Cuomo Steps Up Pressure on Trump, McConnell for Relief

President Donald Trump with Senate Majority Leader Mitch McConnell, House Minority Leader Kevin McCarthy (obscured), and Vice President Mike Pence on March 27 at the signing of an earlier $2.2 trillion dollar coronavirus stimulus bill.
Reuters/ Jonathan Ernst

Without mentioning Donald Trump by name, Governor Andrew Cuomo took a shot at the president on Tuesday while talking about the role of government amid the COVID-19 pandemic.

During his daily briefing, Cuomo repeated calls for the Senate and Trump to approve the HEROES Act, a $3 trillion economic relief package that the Democratic-led House passed last week, which includes billions of dollars in aid for state governments.

The Democrat took umbrage with Republicans, including Trump and Senate Majority Leader Mitch McConnell, for opposing the legislation even after supporting previous bills to aid corporations and businesses.

Cuomo argued that the public view of government is changing during the pandemic, as Americans realize the important role the federal, state, and local governments play in addressing such a profound crisis. Effectiveness in government, he said, rests upon the competence of those involved — which led to an apparent allusion to President Trump’s response to the crisis.

“Today, government is going to be held to a different standard, and it has to be fundamentally different,” Cuomo said. “It has to be smarter than it was. You have to know what you’re doing, not just look or sound like what you know what you’re doing. You’re not going to tweet your way through this. You have to be smart and competent at what you do.”

Cuomo did mention McConnell by name in taking the Kentucky senator to task for his “ugly and repugnant” efforts to smear the HEROES Act as a “blue state bailout,” and stop its passage.

As he did in previous rebukes of the Senate Majority Leader, the governor noted that New York contributes far more tax dollars to the federal government than it receives in aid — while the opposite is true for Kentucky.

“Every year, without saying a word, we give the federal government about $30 billion more through our fed taxes. Senator McConnell’s state takes $30 billion more every year than they pay in,” Cuomo said. “That’s the bailout. I haven’t heard him saying for the past 30 years, ‘We should only take out what we put in. We don’t want any handouts from New York. We don’t want any largesse from our northern neighbors in New York.’ He was just fine taking that bailout year after year after year.”

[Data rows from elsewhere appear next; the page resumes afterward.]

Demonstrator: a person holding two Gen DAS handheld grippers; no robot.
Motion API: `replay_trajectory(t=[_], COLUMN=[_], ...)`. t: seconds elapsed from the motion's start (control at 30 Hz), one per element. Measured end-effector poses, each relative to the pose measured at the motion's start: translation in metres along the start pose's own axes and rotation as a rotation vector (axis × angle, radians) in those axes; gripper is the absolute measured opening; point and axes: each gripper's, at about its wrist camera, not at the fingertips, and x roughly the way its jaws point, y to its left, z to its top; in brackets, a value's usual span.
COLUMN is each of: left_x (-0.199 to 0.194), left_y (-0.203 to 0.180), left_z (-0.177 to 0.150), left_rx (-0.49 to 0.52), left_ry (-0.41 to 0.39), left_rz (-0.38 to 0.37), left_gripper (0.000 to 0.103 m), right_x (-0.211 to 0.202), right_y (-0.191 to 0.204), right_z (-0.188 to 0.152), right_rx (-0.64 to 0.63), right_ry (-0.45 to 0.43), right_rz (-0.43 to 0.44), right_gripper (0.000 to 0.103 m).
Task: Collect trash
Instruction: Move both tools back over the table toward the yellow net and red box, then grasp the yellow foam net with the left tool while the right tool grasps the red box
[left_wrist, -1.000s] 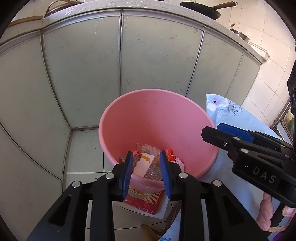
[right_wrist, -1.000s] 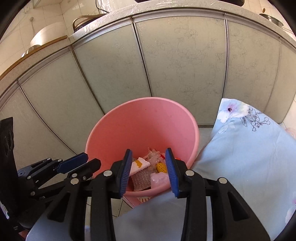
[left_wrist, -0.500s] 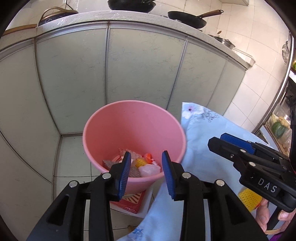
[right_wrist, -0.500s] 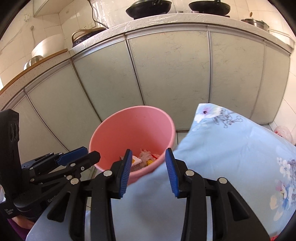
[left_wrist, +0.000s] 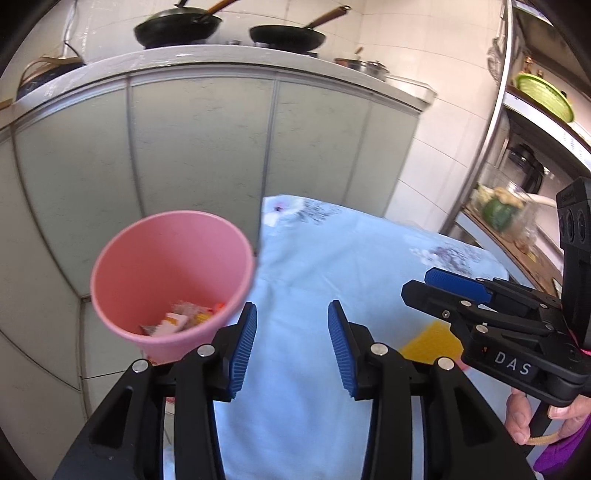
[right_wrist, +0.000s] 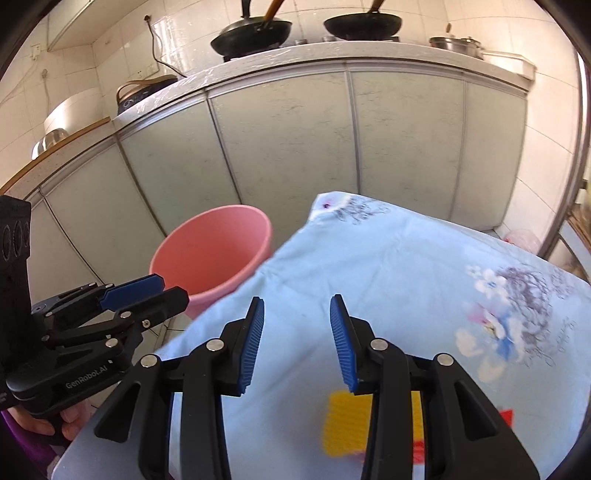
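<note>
Trash left on table (right_wrist: 369, 266): a yellow textured piece (right_wrist: 349, 421) w/ a red scrap (right_wrist: 504, 417) just beside it, both lying flat on the light-blue floral cloth. In the right wrist view the yellow piece sits directly below and slightly behind the right gripper (right_wrist: 295, 341), partly hidden under its right finger; long axis seems to run roughly along the fingers' line, tho blur makes that uncertain. In the left wrist view the same yellow piece (left_wrist: 432, 341) shows off to the right of the left gripper (left_wrist: 291, 345), between it and the right tool.

Both grippers empty, jaws spread wide, blue pads facing each other w/ only cloth showing between.

Pink bucket (left_wrist: 173, 280) stands on the floor at the table's left edge, below cloth level, w/ wrappers and bits (left_wrist: 181, 319) already at the bottom. It lies ahead-left of both grippers, nearer the left one.

Judgement: right hand is clearly nearer the yellow piece, prob. the one to take it. Key relation: target is under/behind the jaws, not ahead, so the gripper needs to pull back and tip down before closing. Piece lies flat on soft cloth, so pads may pinch fabric along w/ it. Carry afterwards goes left toward bucket, across the left gripper's space.
</note>
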Motion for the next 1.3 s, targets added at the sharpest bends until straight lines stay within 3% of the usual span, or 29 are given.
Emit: replay_trajectory(t=[0.4, 0.6, 0.77, 1.0, 1.1, 1.17, 1.3], left_x=[0.001, 0.018, 0.041, 0.075, 0.078, 0.077, 0.065], left_y=[-0.068, -0.106, -0.130, -0.141, -0.137, -0.135, -0.130], left_z=[-0.024, -0.040, -0.043, -0.045, -0.046, -0.046, -0.040], left_rx=[0.135, 0.266, 0.322, 0.317, 0.302, 0.295, 0.294], left_ry=[0.083, 0.148, 0.179, 0.227, 0.228, 0.212, 0.162], left_rz=[-0.215, -0.289, -0.290, -0.255, -0.259, -0.248, -0.223], left_gripper=[0.042, 0.043, 0.043, 0.043, 0.032, 0.012, 0.008], right_x=[-0.067, -0.080, -0.079, -0.081, -0.074, -0.067, -0.042], right_y=[-0.098, -0.132, -0.143, -0.147, -0.156, -0.164, -0.179], right_z=[-0.051, -0.070, -0.081, -0.086, -0.076, -0.067, -0.051], right_rx=[0.156, 0.265, 0.306, 0.267, 0.239, 0.247, 0.283], right_ry=[-0.013, -0.019, -0.012, -0.011, 0.012, 0.029, 0.070], right_rz=[-0.155, -0.166, -0.166, -0.113, -0.088, -0.057, 0.017], right_gripper=[0.038, 0.038, 0.038, 0.038, 0.038, 0.038, 0.038])
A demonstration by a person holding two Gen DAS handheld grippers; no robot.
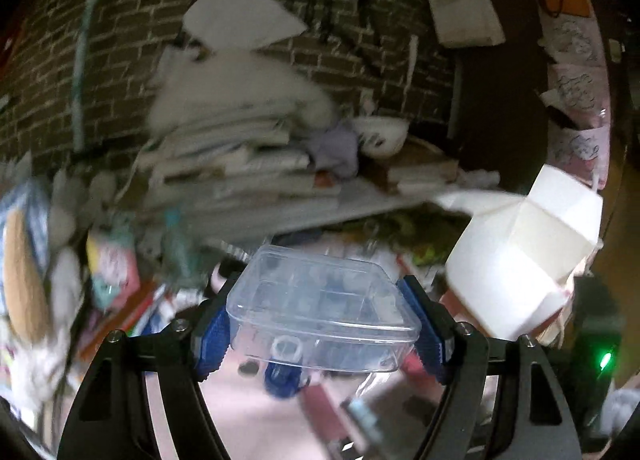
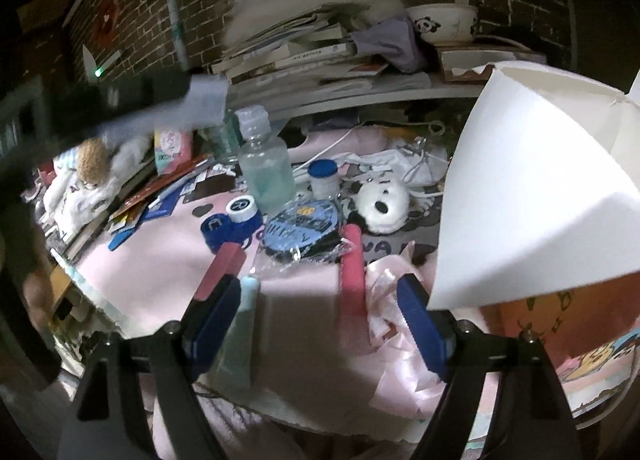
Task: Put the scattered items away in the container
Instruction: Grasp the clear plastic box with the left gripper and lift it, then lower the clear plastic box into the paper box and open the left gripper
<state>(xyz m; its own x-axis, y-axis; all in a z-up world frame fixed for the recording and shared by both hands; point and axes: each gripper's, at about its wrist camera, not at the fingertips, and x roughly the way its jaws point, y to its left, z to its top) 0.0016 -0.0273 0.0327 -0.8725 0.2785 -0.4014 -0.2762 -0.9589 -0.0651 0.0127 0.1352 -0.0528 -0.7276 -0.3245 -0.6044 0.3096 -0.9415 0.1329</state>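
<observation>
My left gripper (image 1: 320, 316) is shut on a clear plastic compartment box (image 1: 316, 280), its blue pads (image 1: 214, 332) pressed on both short sides, held above the pink cloth. An open white cardboard box (image 1: 520, 260) stands to its right. My right gripper (image 2: 318, 292) is open over the pink cloth (image 2: 304, 332), gripping nothing. Ahead of it lie a teal tube (image 2: 244, 332), two pink sticks (image 2: 352, 272), a bagged blue patch (image 2: 304, 228), a blue and white lens case (image 2: 232, 220), a clear bottle (image 2: 266, 168), a blue-lidded jar (image 2: 323, 176) and a white plush (image 2: 382, 202). The white box (image 2: 532, 196) fills the right.
A shelf with stacked books (image 2: 304, 52) and a panda bowl (image 2: 444, 24) runs along the brick wall behind. Cards, packets and a plush toy (image 2: 92, 168) crowd the left side. A blurred dark shape (image 2: 120, 108) crosses the upper left of the right wrist view.
</observation>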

That being said, Cuomo insisted that Washington lawmakers stop playing politics in the middle of a pandemic affecting every state and every American, regardless of party affiliation. The governor argued that New York depends on more than $60 billion in aid within the HEROES Act to avoid massive budget cuts that will impact every hospital, school, and local government in the Empire State.

“It’s about priorities, it’s about values,” he said. “Show the same consideration for the workers that you’ve showed for the corporations. That’s all I’m asking. … This is not a partisan issue. It’s not Democrats or Republicans.”

Cuomo went on to suggest that a failure to aid New York, California and other “blue states” would result in devastating these economies — which would have a negative ripple effect felt across the entire country.

Cuomo also used the brief to insist that if a vaccine for COVID-19 is developed, the federal government should establish rules to ensure that the vaccine is available to everyone.

On May 18, total hospitalizations and intubations continued to decline, with new COVID-19 hospitalizations decreasing to 335. Cuomo stated that 105 New Yorkers lost their lives as a result of coronavirus, a number that he says is still too high despite the progress the state has made.

“We are basically back to where we started before this tragedy descended upon us,” said Cuomo.

During the briefing, Cuomo spoke about recent news that one of the vaccine development efforts is showing promise and that the federal government is working with that initiative to accelerate its potential production. However, he noted that the federal government and the FDA should release the rights to any vaccine that is developed for widespread distribution.

“Whatever company finds [the vaccine], the vaccine must then be made available to all people,” said Cuomo. “And it can’t be a situation where only the rich, only the privileged can get the vaccine, because one company owns the rights and they can’t produce enough for everyone.”

Cuomo continued by saying that as the federal government is “bending over backwards” to get the vaccine developed, they should set up guidelines now that any company that develops a vaccine has to make the patent or formula available the next day so more companies can help supply vaccines globally.

“This is a public health matter, this is a national security threat,” said Cuomo. “This should not be about one corporation’s privacy.”